Every year, courts decide an enormous number of cases that involve whether a particular federal statute should be understood to preempt a particular aspect of state law. Often, the key disputes in these cases boil down to questions of statutory interpretation. (If the relevant federal statute includes a preemption clause, what does the clause mean? Should any additional instructions about preemption be inferred? And what is the precise content of all the other legal directives that the statute establishes, whether expressly or by implication?) But apart from disputes about what the relevant federal statute should be understood to say and imply, and apart from any disputes about whether the Constitution really gives Congress the power to say and imply those things, some preemption cases may implicate disagreements about the Supremacy Clause itself.
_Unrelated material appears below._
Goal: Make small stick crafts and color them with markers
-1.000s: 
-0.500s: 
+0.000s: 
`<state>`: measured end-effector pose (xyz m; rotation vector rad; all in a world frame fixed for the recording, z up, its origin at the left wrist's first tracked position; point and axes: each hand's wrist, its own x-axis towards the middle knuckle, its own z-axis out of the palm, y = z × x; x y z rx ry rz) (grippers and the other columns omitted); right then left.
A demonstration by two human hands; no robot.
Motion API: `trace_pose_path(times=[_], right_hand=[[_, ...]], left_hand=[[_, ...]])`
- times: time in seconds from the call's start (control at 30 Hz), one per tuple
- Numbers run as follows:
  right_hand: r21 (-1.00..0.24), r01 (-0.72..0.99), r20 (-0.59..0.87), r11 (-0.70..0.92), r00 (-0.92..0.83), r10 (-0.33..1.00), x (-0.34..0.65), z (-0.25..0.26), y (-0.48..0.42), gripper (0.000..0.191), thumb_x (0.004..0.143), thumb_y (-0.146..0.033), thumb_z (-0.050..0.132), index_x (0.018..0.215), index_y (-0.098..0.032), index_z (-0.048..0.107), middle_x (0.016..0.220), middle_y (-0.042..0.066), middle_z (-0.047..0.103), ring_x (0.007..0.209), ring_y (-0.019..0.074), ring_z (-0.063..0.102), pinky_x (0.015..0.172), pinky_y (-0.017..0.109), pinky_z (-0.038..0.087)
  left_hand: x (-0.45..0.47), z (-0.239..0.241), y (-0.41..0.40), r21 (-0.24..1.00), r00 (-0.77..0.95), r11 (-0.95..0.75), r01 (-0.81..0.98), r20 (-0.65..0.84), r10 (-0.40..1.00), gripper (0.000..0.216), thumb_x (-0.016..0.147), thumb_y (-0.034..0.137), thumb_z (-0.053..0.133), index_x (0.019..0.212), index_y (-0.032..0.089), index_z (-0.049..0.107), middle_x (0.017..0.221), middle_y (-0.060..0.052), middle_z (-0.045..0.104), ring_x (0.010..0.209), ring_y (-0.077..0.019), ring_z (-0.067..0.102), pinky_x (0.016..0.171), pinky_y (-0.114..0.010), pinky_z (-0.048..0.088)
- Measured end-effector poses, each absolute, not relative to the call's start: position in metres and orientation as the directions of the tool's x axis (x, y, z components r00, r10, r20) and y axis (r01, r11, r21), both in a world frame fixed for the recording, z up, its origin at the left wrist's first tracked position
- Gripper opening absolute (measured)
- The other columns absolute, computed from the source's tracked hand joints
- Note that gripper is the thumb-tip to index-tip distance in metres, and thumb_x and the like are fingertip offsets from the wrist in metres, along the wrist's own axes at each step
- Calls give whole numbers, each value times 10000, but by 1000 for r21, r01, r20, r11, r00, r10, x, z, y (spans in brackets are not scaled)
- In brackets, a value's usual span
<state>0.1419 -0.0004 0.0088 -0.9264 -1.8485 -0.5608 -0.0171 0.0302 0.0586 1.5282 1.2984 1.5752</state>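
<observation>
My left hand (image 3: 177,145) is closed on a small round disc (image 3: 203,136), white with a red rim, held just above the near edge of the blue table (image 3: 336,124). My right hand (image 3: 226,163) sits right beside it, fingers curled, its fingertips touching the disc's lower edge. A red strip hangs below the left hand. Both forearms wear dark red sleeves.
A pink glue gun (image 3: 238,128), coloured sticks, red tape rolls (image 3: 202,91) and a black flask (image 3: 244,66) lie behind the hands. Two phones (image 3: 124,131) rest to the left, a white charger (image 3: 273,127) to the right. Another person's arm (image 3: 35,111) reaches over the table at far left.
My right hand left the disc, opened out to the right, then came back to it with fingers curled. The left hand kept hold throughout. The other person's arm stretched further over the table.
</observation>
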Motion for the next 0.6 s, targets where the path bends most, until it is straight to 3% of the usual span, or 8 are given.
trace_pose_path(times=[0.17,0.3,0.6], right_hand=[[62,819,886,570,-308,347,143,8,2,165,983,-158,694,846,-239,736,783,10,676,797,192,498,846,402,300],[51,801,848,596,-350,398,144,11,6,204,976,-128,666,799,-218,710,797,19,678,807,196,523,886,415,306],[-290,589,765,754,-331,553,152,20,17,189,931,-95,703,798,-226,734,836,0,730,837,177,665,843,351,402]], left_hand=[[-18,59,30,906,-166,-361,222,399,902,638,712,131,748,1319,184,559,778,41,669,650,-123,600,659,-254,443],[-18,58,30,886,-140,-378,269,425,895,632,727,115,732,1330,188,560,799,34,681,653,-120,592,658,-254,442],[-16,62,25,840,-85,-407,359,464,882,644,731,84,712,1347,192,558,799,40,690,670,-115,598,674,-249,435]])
Of course, the basic principle that valid federal statutes preempt conflicting rules of state law is not controversial. But different judicial opinions suggest different views about what counts as a conflict for this purpose, and some of those disagreements may grow out of the Supremacy Clause: while there is no doubt that the Supremacy Clause sometimes requires courts to disregard rules of decision purportedly supplied by state law, there is room for debate about the precise trigger for that requirement.